Copy each line of the data below, character for character.

| Available data |
-=-=-
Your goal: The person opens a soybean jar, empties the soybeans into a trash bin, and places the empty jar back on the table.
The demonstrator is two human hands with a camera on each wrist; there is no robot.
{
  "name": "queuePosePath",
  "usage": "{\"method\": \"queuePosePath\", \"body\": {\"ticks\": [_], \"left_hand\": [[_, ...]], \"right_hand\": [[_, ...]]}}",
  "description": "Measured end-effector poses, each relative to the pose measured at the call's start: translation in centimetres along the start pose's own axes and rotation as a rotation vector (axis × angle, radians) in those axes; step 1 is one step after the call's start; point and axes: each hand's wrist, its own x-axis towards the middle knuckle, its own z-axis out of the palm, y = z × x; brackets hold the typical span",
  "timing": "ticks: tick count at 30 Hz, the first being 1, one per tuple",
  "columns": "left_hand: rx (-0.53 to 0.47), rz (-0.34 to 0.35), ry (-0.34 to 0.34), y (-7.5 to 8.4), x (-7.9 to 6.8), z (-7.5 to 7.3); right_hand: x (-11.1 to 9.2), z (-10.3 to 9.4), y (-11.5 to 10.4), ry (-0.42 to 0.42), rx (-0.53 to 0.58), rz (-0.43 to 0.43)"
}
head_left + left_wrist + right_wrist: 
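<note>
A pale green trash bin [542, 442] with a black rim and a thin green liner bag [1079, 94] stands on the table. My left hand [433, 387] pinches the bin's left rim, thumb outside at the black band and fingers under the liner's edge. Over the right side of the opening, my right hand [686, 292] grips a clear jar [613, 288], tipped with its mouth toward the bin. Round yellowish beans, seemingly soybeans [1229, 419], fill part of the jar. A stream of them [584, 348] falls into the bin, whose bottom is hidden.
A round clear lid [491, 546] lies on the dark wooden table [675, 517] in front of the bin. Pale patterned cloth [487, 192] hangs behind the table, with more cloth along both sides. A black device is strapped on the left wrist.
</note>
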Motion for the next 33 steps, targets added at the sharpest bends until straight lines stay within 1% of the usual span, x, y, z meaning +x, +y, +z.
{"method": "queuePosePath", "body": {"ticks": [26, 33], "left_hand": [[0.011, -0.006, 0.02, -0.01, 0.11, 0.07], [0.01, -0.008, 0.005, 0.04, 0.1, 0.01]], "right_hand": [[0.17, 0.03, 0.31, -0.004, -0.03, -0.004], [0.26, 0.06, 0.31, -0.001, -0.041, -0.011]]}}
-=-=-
| Result of the task |
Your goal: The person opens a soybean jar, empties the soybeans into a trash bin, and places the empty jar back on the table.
The demonstrator is two human hands with a camera on each wrist; there is no robot.
{
  "name": "queuePosePath",
  "usage": "{\"method\": \"queuePosePath\", \"body\": {\"ticks\": [_], \"left_hand\": [[_, ...]], \"right_hand\": [[_, ...]]}}",
  "description": "Measured end-effector poses, each relative to the pose measured at the call's start: translation in centimetres along the start pose's own axes and rotation as a rotation vector (axis × angle, radians) in those axes; step 1 is one step after the call's start; point and axes: each hand's wrist, its own x-axis towards the middle knuckle, its own z-axis out of the palm, y = z × x; brackets hold the typical span",
  "timing": "ticks: tick count at 30 Hz, the first being 1, one per tuple",
  "columns": "left_hand: rx (-0.53 to 0.47), rz (-0.34 to 0.35), ry (-0.34 to 0.34), y (-7.5 to 8.4), x (-7.9 to 6.8), z (-7.5 to 7.3); right_hand: x (-11.1 to 9.2), z (-10.3 to 9.4), y (-11.5 to 10.4), ry (-0.42 to 0.42), rx (-0.53 to 0.58), rz (-0.43 to 0.43)"
}
head_left + left_wrist + right_wrist: 
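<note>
A pale green trash bin [542, 442] with a black rim and a thin green liner bag [1079, 94] stands on the table. My left hand [433, 387] pinches the bin's left rim, thumb outside at the black band and fingers under the liner's edge. Over the right side of the opening, my right hand [686, 292] grips a clear jar [613, 288], tipped with its mouth toward the bin. Round yellowish beans, seemingly soybeans [1229, 419], fill part of the jar. A stream of them [584, 348] falls into the bin, whose bottom is hidden.
A round clear lid [491, 546] lies on the dark wooden table [675, 517] in front of the bin. Pale patterned cloth [487, 192] hangs behind the table, with more cloth along both sides. A black device is strapped on the left wrist.
</note>
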Motion for the next 33 steps, targets added at the sharpest bends until straight lines stay within 1% of the usual span, x, y, z meaning +x, +y, +z.
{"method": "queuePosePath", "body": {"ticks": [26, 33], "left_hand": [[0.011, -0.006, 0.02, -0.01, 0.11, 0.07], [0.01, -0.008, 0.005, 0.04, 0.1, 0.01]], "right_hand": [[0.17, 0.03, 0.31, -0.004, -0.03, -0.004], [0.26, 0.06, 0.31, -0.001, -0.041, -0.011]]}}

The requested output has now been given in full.